Code Red Drill Helps Teachers, Students Prepare for Emergency
What happens if an armed attacker invades one of our local schools? Students and teachers are trained to react a certain way. It's called a code red.
In April, Jennifer Burton went behind the scenes at Virginia Palmer Elementary School during a code red drill.
We won't give away any secrets, but we wanted to tell you about some of the training that goes into keeping kids safe at school.
"Code red is a word that we use as a lockdown. That's the most serious threat we have at the school district," says Tracy Moore.
Administrators and teachers immediately start locking down the school.
Teachers and students stop what they're doing and move into action as well. The goal is to keep everyone safe.

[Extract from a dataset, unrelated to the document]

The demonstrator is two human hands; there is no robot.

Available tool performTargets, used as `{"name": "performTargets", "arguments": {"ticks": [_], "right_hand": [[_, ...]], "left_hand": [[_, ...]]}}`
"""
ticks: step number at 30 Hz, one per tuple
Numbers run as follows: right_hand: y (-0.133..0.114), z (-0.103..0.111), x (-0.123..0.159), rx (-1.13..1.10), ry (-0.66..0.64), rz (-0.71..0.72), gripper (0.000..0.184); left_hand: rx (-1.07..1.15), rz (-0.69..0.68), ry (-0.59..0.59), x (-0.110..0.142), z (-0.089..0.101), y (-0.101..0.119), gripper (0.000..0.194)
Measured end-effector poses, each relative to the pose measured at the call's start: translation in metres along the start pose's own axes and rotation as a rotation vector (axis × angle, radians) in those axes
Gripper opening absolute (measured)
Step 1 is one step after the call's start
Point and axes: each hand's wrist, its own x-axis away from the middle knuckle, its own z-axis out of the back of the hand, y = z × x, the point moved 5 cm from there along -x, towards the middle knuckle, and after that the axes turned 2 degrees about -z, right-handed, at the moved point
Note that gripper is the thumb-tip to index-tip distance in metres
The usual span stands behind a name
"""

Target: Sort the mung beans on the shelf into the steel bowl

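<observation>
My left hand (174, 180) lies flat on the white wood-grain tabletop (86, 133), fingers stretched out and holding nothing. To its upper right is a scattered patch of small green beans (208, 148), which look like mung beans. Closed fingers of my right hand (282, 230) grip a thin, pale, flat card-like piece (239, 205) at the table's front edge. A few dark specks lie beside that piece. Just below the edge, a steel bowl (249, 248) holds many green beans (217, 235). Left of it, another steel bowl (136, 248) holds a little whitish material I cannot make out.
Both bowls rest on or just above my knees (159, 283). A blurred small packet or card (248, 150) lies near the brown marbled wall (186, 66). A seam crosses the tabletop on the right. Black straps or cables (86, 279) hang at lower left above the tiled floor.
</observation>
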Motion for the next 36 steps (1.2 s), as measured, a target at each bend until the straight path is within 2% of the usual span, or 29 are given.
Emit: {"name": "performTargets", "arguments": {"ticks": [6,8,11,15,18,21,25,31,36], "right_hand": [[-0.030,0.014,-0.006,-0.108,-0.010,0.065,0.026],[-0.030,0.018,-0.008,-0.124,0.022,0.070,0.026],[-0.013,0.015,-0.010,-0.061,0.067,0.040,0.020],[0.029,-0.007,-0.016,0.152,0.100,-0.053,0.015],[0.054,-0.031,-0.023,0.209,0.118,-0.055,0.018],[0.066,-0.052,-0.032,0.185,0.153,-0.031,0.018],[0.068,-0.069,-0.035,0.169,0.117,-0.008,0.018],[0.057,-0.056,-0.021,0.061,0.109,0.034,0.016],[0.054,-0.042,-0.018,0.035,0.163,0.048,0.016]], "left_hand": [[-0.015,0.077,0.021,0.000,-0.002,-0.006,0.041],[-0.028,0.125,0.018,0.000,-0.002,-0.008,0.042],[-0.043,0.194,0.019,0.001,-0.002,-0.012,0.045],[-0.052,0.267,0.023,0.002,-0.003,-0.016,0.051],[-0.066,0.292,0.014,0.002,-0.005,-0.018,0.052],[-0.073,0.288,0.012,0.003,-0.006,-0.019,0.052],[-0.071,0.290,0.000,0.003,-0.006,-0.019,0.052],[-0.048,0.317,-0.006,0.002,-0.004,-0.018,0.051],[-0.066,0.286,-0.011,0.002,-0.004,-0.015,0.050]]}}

"One thing you won't see during a code red drill is kids running everywhere. That's because during a code red, teachers and students are locked inside their classrooms."
"As emergency manager, I have three critical things I'm looking for. I'm making sure the teachers are locking the door, number two, I'm making sure they're covering all the windows, and I'm making sure they're doing that accountability check.. So that we know where all the teachers are and where the kids are inside the building," says Moore.
Rooms look empty to someone who might make it through the locked door.
Every student, staff and teacher knows where to go. Each room is checked and cleared individually - that way an assailant can't lure the students out of the rooms.
Students know that only certain people can end the code red drill.
Teachers like Jennifer Noland told us the practice makes everyone feel safer. "Like anything, the more we practice it the quicker we can do it.. And time is of the essence in these situations."
School police monitor the drill, to see what goes well, and what needs to be changed.
"Could you hear the page outside? Did you hear something in the hallway? Did you find any doors unlocked? We meet as a team and everybody as a team provides their input on how they think the drill went," says Moore.
Our original December story was cleared by school police and staff. And we did share details of how kids are cleared to come out, or where they go during the drill.
School police conduct at least one of these drills at every school in Washoe County, every year.